What carries the argument
The two-dimensional lens of job decency (practical conditions such as hours) versus meaningfulness (social image and purpose) used to map anticipated AI effects in each sector.
If this is right
- AI rollout in IT and healthcare may raise satisfaction on practical conditions while lowering it on social-image and purpose dimensions.
- Service roles may see social-status gains from AI collaboration even without changes in working hours.
- Overall satisfaction forecasts must weigh the relative importance of decency versus meaningfulness within each occupational domain.
Where Pith is reading between the lines
- Clear communication about what tasks AI will and will not perform could reduce the meaningfulness drop that IT and healthcare workers anticipate.
- Sector-tailored AI introduction plans may be needed to avoid unintended drops in perceived job value.
- Tracking whether these stated perceptions predict later satisfaction scores after AI tools are introduced would test the framework's predictive value.
Load-bearing premise
The 24 employees' stated views about future AI impacts accurately represent the broader opinions in their sectors and the decency-meaningfulness split is a reliable way to measure job satisfaction.
What would settle it
A larger representative survey of the same three sectors that finds no difference in how decency and meaningfulness are expected to change with AI would falsify the domain-variation claim.
Figures
read the original abstract
The proliferation of Artificial Intelligence (AI) in workplaces is transforming how we work. While existing research on human-AI collaboration at work often prioritizes performance, less is known about their experiential outcomes. Through interviews with 24 employees across Information Technology (IT), service-based, and healthcare sectors, this paper examines AI's impact on job satisfaction via perceptions of job decency and meaningfulness, now and in the future. Our results reveal that the anticipated impact of AI on overall job satisfaction varies with the occupational domain, with differing perceptions of its underlying decency and meaningfulness. For instance, IT and healthcare anticipate increased satisfaction with decency aspects like working hours but decreased satisfaction with meaningfulness aspects like social image due to misconceptions about AI handling most of their tasks.
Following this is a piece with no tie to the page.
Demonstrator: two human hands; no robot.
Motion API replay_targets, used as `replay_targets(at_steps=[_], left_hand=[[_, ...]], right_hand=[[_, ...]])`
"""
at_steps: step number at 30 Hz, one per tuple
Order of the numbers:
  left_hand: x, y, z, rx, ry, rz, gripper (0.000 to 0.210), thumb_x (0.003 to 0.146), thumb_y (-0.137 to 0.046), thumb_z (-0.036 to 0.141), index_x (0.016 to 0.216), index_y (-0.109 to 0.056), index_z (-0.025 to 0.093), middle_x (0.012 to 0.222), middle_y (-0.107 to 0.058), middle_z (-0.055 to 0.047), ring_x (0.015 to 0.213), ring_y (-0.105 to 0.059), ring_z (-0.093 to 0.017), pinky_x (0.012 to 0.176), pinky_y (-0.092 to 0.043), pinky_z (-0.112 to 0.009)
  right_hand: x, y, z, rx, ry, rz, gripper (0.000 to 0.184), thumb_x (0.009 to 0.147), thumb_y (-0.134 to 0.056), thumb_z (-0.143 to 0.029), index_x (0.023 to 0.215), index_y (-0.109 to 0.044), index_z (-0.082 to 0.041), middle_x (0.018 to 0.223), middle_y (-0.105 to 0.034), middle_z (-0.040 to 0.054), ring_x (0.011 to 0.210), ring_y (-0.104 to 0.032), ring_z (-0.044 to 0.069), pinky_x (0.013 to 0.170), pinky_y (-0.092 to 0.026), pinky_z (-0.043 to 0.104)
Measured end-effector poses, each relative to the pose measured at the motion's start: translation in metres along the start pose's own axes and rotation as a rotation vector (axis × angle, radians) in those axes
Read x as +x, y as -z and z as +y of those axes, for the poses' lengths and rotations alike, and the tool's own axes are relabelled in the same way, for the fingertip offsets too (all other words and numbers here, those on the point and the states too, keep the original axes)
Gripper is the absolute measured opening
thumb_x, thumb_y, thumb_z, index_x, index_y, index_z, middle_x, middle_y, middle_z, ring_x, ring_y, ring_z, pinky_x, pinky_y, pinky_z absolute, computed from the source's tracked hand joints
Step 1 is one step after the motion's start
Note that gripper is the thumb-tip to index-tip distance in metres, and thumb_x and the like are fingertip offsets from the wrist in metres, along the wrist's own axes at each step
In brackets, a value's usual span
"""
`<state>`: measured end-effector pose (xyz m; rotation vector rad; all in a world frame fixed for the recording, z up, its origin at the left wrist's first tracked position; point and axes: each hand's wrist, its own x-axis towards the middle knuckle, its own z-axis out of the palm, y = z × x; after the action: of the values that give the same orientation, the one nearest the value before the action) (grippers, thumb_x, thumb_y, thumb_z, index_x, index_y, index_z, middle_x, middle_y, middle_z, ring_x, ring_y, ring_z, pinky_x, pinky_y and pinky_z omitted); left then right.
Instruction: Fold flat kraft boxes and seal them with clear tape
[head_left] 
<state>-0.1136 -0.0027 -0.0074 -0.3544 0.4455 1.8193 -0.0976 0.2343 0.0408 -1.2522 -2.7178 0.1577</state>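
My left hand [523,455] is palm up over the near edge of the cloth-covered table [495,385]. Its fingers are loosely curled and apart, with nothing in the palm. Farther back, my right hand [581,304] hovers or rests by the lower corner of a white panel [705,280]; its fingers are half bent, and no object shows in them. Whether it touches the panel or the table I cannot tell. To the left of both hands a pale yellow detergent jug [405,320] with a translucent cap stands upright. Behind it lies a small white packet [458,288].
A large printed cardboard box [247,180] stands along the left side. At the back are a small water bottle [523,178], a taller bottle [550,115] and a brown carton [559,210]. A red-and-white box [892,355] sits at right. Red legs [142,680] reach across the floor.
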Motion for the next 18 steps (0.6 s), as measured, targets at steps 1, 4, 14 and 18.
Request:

Conversely, service workers foresee no improvement in their working hours but a higher social standing due to the perceived status boost associated with working with AI.
Editorial analysis
A structured set of objections, weighed in public.
Referee Report
Summary. The paper reports on semi-structured interviews with 24 employees across IT, service-based, and healthcare sectors. It claims that anticipated effects of AI on job satisfaction differ by domain: IT and healthcare workers expect gains in decency dimensions (e.g., working hours) but losses in meaningfulness dimensions (e.g., social image) owing to misconceptions about AI task coverage, whereas service workers anticipate no hour improvements but a status boost from AI association.
Significance. If the interpretive claims survive methodological scrutiny, the work adds to HCI research on experiential outcomes of workplace AI by foregrounding domain-specific perceptions of decency versus meaningfulness rather than performance metrics alone.
major comments (3)
- [Abstract / Results] Abstract / Results paragraph: the domain-specific patterns (IT/healthcare vs. service) are asserted on the basis of 24 non-probability interviews; without reported recruitment criteria, sector balance, or participant demographics, the generalizability of the reported differences cannot be assessed and the patterns remain vulnerable to selection effects.
- [Results] Results paragraph: the interpretive step that labels IT/healthcare perceptions as 'misconceptions' and applies the decency/meaningfulness split is presented as a finding, yet the manuscript supplies no information on interview protocol, coding scheme, inter-coder reliability, or member checking; these omissions are load-bearing for the validity of the claimed distinctions.
- [Results] Results paragraph: the claim that service workers foresee 'higher social standing' rests on the same small sample and unvalidated framework; the absence of any cross-validation or alternative explanations weakens the contrast drawn with IT/healthcare.
minor comments (1)
- [Abstract] The abstract would be clearer if it stated the number of participants per sector and the exact interview questions used to elicit decency versus meaningfulness perceptions.
Simulated Author's Rebuttal
We thank the referee for their constructive comments, which have helped us identify areas for improvement in reporting and interpretation. Below we respond to each major comment and indicate the changes we will make in the revised manuscript.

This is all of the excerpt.